Items from a data source
□ □ □ □ □

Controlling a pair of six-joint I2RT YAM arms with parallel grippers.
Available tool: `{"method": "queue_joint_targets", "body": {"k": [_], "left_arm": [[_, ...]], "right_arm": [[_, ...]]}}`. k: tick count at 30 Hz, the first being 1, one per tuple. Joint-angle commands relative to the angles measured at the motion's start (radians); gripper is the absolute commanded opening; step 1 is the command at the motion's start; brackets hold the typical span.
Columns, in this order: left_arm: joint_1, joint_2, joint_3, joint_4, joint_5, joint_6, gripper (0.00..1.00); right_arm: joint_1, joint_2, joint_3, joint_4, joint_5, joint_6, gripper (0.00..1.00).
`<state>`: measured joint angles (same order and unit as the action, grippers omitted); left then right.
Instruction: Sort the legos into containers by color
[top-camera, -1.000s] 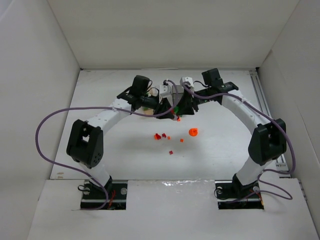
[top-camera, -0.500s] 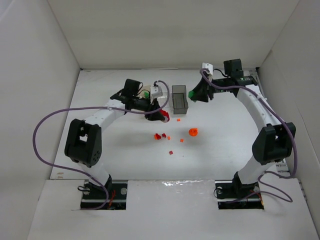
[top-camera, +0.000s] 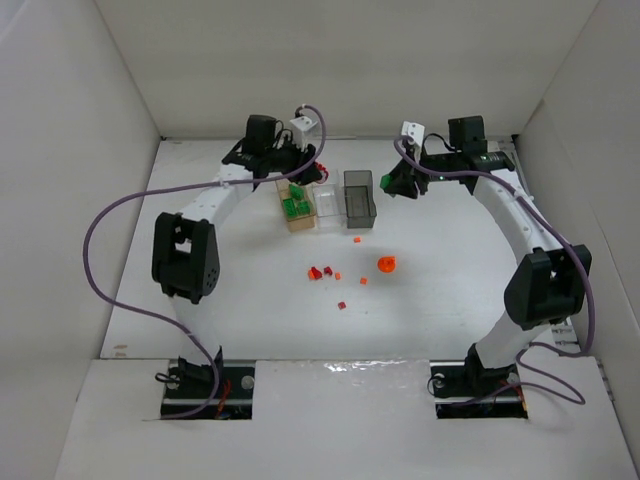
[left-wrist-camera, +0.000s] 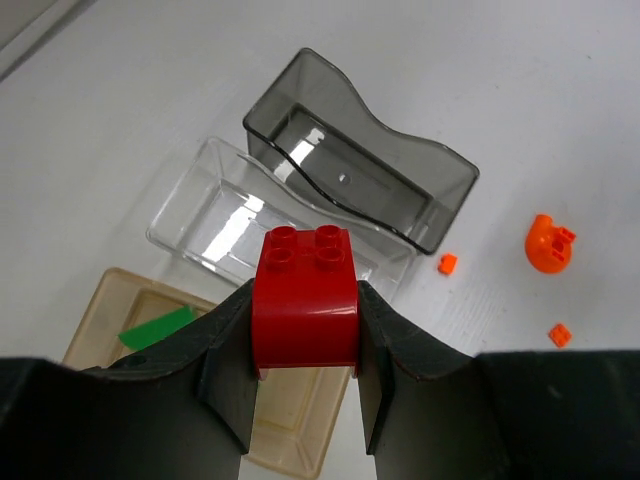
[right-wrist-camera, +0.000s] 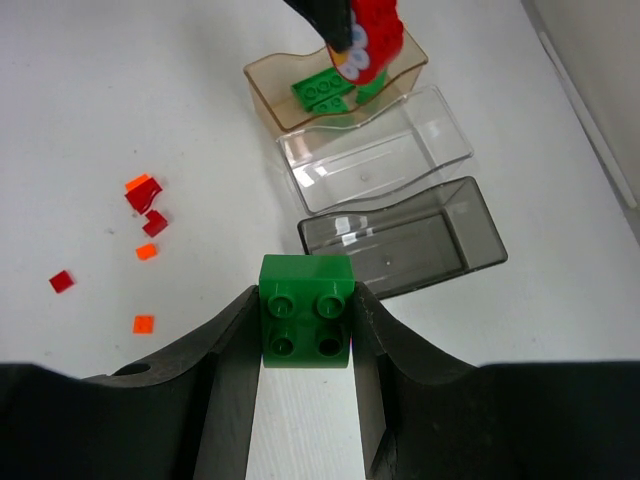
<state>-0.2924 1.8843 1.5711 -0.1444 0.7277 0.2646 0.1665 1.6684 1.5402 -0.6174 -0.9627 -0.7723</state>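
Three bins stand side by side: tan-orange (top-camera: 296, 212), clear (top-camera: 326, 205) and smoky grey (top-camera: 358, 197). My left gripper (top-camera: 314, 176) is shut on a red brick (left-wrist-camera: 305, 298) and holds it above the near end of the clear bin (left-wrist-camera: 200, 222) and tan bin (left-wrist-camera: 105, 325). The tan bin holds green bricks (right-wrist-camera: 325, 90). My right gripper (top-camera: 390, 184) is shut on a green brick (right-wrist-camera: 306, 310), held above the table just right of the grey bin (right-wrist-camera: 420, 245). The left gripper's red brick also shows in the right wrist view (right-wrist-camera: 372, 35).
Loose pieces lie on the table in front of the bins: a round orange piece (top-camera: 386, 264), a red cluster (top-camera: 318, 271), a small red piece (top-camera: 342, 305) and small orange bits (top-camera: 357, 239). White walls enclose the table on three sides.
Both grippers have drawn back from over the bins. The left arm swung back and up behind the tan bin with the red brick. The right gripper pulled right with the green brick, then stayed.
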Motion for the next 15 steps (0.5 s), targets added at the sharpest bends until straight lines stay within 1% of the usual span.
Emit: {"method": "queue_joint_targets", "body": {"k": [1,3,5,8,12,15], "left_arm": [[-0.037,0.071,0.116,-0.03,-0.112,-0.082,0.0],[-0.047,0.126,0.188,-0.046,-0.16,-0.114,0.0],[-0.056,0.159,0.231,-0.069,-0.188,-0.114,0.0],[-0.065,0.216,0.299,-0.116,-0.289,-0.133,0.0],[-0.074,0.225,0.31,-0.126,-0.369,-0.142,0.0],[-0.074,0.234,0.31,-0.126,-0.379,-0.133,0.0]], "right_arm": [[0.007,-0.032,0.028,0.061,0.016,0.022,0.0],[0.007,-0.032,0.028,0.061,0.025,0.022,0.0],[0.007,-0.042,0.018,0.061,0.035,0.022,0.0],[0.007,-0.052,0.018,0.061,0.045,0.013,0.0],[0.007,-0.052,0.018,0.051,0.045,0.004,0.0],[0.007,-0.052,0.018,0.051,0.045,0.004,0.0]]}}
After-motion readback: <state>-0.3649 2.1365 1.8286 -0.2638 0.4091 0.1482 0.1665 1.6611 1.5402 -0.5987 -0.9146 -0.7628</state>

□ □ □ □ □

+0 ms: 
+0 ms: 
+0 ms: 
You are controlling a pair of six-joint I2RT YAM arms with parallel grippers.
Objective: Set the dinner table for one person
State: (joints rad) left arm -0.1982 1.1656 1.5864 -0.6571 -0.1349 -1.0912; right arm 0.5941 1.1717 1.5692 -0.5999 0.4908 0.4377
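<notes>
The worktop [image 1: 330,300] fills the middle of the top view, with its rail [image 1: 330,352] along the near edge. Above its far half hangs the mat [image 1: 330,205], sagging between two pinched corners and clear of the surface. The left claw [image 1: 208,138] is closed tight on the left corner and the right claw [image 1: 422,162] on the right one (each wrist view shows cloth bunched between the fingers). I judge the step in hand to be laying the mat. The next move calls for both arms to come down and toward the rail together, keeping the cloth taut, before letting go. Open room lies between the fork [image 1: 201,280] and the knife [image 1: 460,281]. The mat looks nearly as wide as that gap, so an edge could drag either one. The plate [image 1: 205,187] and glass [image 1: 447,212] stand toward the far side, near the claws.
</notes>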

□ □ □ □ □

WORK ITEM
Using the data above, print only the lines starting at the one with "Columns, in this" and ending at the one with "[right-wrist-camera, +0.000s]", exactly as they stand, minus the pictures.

RESPONSE
Columns, in this order: left_arm: joint_1, joint_2, joint_3, joint_4, joint_5, joint_6, gripper (0.00..1.00); right_arm: joint_1, joint_2, joint_3, joint_4, joint_5, joint_6, gripper (0.00..1.00).
`<state>`: measured joint angles (same order and unit as the action, grippers omitted); left then right.
Instruction: Sort the legos into containers by color
[top-camera, -1.000s] 
[top-camera, -0.500s] 
[top-camera, +0.000s] 
[left-wrist-camera, +0.000s] 
[right-wrist-camera, +0.000s] 

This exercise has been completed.